How Sailing Can Take Hold
Published on August 7th, 2018
by Craig Leweck, Scuttlebutt
The headline caught my attention, “The problem isn’t the Little League World Series, it’s that we watch it.” Our local newspaper was commenting on recent strife within a neighboring team which does quite well in the LLWS, winning it all in 2009. The point was there’d be no discord if we let kids be kids.
“All youth sports have gone off the rails to a certain degree, with travel teams and academy programs and $100 per hour ‘privates’ and pre-pubescent specialization and overuse injuries and burnout.”

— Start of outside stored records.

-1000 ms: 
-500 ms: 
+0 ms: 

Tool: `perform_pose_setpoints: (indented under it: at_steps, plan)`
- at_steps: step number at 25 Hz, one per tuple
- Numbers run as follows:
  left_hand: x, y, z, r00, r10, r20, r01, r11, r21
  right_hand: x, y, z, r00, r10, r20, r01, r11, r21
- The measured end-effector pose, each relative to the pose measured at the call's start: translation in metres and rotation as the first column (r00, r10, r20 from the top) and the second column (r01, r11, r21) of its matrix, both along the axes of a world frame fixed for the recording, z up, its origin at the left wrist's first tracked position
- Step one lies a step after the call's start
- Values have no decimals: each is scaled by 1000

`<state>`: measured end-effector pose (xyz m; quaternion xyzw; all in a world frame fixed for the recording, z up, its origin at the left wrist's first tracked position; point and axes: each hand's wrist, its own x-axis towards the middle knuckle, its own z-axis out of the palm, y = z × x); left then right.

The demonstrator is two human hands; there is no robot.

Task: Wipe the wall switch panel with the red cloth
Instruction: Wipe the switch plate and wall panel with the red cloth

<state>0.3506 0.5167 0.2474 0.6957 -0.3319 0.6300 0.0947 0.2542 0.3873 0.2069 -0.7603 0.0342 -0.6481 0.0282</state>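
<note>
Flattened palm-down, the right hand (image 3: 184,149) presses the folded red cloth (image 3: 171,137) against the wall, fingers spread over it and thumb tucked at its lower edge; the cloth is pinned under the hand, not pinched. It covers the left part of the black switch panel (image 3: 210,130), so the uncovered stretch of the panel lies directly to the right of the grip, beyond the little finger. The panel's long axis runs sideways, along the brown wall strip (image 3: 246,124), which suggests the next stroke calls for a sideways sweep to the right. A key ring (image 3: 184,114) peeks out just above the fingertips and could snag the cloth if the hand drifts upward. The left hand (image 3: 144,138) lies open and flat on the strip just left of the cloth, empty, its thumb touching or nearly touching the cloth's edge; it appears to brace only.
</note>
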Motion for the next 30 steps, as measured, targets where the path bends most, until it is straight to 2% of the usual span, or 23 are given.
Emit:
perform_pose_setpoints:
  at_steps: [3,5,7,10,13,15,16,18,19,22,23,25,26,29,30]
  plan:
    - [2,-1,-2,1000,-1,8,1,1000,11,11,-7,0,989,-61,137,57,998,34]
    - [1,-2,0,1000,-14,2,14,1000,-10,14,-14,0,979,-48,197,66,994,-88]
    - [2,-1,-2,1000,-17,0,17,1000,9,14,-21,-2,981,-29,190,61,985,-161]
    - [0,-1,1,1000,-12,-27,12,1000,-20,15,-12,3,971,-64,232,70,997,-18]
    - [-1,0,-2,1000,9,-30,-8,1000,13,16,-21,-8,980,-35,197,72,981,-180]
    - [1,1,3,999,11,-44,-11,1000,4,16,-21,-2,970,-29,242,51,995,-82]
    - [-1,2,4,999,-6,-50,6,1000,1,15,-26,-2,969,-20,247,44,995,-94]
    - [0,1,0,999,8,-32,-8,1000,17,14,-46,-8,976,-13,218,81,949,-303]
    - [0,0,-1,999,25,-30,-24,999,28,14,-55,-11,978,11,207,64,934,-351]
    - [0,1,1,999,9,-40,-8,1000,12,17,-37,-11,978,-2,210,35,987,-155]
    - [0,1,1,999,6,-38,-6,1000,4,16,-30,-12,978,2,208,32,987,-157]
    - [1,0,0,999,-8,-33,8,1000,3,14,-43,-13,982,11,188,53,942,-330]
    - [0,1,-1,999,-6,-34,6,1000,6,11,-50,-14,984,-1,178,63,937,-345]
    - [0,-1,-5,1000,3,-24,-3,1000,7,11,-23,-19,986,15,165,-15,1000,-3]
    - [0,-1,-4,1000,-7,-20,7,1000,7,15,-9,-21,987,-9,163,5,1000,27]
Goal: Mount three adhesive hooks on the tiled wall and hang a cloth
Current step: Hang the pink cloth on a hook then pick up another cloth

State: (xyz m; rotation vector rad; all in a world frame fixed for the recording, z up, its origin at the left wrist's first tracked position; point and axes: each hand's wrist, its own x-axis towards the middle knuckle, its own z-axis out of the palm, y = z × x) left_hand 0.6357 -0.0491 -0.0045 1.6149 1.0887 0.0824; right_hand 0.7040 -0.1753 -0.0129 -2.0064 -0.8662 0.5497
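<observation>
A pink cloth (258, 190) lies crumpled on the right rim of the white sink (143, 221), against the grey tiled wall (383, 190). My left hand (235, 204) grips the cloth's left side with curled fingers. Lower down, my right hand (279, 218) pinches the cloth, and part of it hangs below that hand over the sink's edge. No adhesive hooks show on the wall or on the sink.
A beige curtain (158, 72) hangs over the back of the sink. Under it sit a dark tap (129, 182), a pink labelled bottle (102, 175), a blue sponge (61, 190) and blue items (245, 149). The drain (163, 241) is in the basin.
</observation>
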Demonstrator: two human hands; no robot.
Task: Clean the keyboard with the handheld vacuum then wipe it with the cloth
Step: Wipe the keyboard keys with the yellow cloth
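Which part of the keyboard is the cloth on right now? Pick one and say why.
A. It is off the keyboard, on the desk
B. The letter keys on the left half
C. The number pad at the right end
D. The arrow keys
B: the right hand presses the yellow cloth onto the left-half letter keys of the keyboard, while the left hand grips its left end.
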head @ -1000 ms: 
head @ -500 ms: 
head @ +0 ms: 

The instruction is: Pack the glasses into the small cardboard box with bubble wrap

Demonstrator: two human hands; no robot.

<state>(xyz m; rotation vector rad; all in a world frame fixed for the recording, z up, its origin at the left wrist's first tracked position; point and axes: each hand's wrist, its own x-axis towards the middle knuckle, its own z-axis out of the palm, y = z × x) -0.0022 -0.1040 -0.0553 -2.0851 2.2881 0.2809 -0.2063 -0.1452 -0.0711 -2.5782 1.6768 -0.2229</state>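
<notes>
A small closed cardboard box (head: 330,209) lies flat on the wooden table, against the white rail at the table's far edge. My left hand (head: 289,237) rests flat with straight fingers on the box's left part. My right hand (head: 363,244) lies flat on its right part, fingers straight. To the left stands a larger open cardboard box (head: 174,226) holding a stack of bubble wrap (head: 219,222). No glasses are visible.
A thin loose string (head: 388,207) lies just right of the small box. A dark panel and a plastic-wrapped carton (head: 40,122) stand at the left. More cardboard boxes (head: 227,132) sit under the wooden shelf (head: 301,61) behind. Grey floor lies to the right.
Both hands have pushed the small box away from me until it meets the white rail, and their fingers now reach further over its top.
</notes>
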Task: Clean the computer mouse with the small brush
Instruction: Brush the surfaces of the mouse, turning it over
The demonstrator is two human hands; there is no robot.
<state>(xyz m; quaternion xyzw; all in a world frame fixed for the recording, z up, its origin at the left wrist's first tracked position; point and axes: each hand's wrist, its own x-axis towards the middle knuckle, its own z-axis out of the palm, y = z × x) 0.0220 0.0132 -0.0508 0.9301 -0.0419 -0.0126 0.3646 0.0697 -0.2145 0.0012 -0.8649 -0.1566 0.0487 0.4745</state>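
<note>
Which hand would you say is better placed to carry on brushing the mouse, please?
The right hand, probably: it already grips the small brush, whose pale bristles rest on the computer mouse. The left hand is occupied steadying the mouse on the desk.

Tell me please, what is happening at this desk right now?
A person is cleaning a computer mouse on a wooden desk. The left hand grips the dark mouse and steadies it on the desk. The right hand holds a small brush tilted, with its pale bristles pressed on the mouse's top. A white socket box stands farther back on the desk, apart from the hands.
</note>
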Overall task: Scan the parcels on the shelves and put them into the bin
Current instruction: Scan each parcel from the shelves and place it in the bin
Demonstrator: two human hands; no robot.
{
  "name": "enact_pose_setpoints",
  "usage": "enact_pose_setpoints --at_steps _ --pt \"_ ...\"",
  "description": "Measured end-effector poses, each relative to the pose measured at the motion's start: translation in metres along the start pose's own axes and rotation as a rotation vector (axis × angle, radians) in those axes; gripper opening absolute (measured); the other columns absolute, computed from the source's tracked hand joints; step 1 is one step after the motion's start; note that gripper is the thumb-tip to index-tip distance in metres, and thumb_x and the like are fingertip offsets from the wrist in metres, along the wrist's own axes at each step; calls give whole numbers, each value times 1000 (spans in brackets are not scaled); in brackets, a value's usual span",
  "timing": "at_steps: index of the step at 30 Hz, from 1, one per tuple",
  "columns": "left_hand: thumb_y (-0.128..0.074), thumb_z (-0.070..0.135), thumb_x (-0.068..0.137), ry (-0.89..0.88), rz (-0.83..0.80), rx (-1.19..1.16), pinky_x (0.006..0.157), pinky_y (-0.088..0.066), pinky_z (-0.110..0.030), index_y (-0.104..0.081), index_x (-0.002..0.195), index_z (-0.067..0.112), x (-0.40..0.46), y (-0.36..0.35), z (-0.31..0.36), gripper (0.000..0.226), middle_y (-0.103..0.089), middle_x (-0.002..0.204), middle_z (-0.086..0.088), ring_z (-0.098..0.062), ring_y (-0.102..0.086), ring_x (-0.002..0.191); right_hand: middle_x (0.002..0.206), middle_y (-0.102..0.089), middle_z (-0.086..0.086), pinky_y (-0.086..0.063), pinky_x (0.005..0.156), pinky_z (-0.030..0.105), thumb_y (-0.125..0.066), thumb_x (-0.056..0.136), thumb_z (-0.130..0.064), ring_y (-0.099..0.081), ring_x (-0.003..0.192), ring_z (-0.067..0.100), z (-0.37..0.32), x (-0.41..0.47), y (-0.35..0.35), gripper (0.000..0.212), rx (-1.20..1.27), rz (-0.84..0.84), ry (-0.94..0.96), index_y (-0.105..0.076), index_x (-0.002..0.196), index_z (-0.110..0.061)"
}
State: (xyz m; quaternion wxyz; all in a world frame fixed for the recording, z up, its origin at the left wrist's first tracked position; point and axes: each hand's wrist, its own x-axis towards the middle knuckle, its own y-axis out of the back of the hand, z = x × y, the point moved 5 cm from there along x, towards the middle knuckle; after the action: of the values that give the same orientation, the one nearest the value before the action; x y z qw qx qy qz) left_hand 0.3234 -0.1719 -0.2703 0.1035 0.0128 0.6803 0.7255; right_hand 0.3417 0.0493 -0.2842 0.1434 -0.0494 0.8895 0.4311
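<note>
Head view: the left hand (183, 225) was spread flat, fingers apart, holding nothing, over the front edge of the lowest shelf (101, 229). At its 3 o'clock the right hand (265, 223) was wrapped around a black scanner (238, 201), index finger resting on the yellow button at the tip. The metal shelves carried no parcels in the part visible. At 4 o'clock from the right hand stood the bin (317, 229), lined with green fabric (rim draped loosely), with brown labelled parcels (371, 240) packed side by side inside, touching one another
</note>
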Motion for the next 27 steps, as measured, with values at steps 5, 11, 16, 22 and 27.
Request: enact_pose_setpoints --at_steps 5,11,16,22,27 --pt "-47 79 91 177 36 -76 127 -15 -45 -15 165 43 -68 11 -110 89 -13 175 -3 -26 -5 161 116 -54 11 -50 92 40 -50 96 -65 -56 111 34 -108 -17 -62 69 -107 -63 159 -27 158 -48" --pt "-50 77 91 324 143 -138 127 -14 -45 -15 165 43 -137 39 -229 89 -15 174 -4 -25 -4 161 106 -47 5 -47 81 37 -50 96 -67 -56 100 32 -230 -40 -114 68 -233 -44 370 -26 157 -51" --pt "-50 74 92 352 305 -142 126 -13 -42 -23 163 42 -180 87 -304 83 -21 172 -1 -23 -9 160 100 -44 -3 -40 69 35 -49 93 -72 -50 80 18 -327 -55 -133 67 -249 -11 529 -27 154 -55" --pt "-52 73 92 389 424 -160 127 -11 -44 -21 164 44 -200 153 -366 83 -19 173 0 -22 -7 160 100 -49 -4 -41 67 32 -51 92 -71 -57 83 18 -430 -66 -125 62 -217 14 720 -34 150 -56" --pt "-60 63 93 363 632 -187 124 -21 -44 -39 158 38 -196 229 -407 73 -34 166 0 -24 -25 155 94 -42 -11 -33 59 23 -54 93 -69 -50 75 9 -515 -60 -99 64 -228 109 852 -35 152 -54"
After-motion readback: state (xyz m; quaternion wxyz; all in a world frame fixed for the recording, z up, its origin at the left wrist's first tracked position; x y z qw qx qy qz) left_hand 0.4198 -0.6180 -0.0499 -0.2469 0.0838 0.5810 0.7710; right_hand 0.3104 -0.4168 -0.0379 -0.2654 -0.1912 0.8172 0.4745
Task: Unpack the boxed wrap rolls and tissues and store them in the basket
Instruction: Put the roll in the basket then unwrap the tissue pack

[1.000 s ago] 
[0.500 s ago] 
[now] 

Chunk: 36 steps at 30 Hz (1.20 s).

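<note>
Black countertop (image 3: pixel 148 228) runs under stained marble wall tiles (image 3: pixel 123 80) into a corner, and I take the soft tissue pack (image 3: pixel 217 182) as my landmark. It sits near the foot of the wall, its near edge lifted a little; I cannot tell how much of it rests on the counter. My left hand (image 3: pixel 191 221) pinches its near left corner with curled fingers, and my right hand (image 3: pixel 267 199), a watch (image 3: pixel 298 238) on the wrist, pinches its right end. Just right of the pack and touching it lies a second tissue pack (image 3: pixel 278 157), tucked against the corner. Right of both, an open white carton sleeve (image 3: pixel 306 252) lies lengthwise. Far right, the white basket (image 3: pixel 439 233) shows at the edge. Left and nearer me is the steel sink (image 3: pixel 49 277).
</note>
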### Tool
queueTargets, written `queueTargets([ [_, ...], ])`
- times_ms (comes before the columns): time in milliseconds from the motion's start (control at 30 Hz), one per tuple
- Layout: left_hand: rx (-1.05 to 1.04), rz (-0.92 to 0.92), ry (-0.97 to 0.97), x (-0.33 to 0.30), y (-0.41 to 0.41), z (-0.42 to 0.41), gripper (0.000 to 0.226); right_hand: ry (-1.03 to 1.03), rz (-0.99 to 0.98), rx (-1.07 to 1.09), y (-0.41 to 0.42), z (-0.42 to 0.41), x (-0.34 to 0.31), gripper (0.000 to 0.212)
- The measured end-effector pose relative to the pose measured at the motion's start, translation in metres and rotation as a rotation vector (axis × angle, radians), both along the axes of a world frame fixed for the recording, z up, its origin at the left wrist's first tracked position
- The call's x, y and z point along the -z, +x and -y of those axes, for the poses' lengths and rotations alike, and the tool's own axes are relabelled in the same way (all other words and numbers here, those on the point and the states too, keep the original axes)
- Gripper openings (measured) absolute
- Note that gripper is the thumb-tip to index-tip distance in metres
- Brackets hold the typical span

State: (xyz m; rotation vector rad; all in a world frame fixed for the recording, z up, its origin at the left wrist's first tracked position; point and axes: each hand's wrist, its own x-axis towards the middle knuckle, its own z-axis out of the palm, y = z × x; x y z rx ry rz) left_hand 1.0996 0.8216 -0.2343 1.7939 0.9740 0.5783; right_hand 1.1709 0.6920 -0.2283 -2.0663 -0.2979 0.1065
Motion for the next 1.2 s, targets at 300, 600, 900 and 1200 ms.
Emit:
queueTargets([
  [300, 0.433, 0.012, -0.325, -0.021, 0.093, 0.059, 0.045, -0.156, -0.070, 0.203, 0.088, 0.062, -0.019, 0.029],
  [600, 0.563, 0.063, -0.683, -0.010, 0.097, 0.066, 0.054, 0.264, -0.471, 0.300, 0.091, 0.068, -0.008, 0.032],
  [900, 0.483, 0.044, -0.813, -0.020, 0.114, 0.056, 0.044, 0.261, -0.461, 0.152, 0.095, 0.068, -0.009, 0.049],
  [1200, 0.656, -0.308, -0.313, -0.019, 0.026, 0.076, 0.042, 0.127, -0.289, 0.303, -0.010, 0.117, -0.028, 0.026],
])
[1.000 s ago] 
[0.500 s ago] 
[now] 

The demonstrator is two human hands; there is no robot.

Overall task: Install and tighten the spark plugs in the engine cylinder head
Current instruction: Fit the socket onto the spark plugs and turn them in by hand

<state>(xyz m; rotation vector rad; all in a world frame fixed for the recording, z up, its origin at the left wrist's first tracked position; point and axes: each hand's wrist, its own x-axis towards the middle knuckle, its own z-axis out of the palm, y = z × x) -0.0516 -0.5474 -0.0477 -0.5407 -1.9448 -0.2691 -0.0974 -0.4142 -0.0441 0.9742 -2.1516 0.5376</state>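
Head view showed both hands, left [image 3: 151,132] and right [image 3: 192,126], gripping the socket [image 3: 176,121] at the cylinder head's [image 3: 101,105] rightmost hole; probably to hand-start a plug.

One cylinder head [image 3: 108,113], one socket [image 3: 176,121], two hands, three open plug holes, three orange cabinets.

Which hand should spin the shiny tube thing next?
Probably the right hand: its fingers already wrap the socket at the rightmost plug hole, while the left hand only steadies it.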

Parents do struggle to allow kids to be kids. Whether it be at school or in sports, our desire to help has lost its boundary. I wish I watched less of my kid’s baseball games and sabot races. Much easier to be supportive with less information. They were more worried about enjoyment than scoreboard, but I wanted them to do well. But why?
“The first myth about competitive youth sports is they’re just for the kids, building character, teaching teamwork, imparting life lessons. They’re not. They’re really for the adults, making them feel worthwhile as parents, allowing them to boast to co-workers at the water cooler Monday morning, allowing them to post team photos on Facebook with medals and braces glistening in the sunlight.”
It took some time before I discovered my greatest joy was when my kids did things on their terms, without parent intervention. That’s when they had their greatest joy too. But so much today is structured and scheduled rather than letting free play rule. If only I knew then what I know now.
A friend of mine shared a story of how on a windy weekend, his teenage son and daughter – both excellent sailors – suggested how fun it would be to take out the Club 420 and rip around. No coach, no hovering parent, just them messing around. And they did it… now that’s how sailing can really take hold.